I miss all the cool 70's album packaging; Thick as a Brick, School's Out & Billion Dollar Babies, Monty Python's Instant Record Collection:smile:

Andy


----------



## mario (Feb 18, 2006)

I still have my red vinyl copy. Like a previous post mentioned, I too miss those cool limted edition LP pressings.


----------



## NB_Terry (Feb 2, 2006)

How about the silver version of Rock & Roll Machine by Triumph?

It even had the band member's signatures in the run-off grooves.


----------



## GuitarsCanada (Dec 30, 2005)

NB_Terry said:


> How about the silver version of Rock & Roll Machine by Triumph?
> 
> It even had the band member's signatures in the run-off grooves.


That's one I never knew existed. Very cool.

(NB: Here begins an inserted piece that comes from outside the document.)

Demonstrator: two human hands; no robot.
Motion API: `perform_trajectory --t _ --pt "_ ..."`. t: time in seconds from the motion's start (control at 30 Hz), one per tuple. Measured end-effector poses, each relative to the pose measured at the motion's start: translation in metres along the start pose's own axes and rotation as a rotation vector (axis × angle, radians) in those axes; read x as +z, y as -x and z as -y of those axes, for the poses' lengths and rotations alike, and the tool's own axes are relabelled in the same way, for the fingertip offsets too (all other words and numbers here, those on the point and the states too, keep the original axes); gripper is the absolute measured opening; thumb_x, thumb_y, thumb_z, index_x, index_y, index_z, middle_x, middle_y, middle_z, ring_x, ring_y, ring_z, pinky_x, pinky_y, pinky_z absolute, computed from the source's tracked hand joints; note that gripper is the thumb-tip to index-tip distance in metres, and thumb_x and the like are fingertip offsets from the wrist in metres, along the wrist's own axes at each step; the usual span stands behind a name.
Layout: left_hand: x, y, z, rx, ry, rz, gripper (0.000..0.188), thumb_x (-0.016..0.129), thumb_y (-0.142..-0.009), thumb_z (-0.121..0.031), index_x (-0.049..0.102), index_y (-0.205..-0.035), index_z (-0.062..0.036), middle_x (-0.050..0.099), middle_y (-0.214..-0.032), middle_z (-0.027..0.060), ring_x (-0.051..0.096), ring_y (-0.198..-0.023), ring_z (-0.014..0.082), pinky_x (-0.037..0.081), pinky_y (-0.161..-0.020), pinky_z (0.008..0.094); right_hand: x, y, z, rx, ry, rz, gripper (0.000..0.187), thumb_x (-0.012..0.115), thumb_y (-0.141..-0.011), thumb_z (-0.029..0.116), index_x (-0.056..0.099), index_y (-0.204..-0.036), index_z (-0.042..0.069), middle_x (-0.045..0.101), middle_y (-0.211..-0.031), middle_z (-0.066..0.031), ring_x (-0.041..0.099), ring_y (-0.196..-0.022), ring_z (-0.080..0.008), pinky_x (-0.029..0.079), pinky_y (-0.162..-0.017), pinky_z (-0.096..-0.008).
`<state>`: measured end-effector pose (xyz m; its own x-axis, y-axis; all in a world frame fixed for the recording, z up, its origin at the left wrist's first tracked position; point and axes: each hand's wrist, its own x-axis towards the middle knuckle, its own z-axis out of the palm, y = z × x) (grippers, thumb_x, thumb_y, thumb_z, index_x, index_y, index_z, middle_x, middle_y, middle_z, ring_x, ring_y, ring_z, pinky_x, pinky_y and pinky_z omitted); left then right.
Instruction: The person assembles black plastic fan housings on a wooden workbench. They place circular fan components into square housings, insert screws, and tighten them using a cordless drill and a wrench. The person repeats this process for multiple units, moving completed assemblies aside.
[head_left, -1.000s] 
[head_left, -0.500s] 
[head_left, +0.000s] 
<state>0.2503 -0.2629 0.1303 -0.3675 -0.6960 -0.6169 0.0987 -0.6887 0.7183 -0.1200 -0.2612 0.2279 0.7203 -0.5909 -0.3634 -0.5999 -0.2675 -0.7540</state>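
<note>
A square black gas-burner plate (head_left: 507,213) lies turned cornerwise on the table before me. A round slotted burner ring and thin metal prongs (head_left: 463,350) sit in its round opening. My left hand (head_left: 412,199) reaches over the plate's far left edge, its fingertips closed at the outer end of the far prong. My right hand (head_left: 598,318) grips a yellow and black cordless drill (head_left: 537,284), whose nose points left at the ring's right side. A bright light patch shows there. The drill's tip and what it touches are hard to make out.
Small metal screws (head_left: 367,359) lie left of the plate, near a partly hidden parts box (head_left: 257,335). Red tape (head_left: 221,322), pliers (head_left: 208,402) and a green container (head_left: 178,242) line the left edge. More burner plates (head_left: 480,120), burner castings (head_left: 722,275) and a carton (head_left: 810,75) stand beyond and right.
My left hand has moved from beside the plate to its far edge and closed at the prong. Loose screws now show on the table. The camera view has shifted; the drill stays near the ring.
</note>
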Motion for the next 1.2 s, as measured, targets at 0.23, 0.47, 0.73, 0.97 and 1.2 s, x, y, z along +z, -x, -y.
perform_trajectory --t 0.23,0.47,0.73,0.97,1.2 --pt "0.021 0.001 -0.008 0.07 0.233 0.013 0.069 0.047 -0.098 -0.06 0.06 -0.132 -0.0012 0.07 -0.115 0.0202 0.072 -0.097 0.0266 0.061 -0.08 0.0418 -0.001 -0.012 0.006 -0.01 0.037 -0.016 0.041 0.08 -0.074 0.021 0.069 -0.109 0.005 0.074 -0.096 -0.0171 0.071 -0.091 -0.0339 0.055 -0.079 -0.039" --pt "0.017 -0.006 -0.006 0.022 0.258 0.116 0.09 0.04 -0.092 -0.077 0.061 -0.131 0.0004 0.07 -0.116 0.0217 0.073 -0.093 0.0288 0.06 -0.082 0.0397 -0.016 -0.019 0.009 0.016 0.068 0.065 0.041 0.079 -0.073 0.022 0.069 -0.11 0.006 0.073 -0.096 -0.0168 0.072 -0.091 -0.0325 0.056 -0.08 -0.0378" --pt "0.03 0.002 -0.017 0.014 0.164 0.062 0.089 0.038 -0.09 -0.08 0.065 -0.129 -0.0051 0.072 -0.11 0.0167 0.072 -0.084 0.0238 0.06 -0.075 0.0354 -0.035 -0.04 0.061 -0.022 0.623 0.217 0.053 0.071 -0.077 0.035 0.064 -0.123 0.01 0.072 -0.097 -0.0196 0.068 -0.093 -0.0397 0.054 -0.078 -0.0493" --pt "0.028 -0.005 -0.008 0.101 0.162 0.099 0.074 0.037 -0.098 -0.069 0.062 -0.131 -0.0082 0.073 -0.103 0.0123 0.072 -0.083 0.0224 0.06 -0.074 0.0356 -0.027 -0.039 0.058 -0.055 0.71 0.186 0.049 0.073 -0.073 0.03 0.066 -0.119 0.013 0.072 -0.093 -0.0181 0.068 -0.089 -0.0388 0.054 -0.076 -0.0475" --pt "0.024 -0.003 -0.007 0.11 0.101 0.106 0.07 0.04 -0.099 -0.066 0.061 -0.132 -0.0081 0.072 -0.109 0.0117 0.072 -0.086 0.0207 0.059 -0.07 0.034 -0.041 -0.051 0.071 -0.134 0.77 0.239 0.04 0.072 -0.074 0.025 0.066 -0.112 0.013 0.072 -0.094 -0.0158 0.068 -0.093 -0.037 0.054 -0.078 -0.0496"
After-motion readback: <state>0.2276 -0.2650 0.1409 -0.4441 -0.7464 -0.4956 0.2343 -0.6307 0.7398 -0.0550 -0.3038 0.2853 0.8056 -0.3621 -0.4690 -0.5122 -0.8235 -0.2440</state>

Triumph 1980 Hamilton Place​


----------



## NB_Terry (Feb 2, 2006)

No picture, but there's one on ebay now.

http://cgi.ebay.com/TRIUMPH-ROCK-&-...temQQimsxZ20081221?IMSfp=TL081221114006r37452

Edit: I found a pic of the record on google.


----------



## fretboard (May 31, 2006)

I've still got my dad's Beatles White Album on white vinyl that he bought the day it was released while he was in University.


----------



## aC2rs (Jul 9, 2007)

I still have my red vinyl copy of Hemispheres, thanks for the reminder, I think I'll give it a spin now.


----------



## zontar (Oct 25, 2007)

I used to have Foghat's Stone Blue in blue vinyl.


----------



## Kenmac (Jan 24, 2007)

fretboard said:


> I've still got my dad's Beatles White Album on white vinyl that he bought the day it was released while he was in University.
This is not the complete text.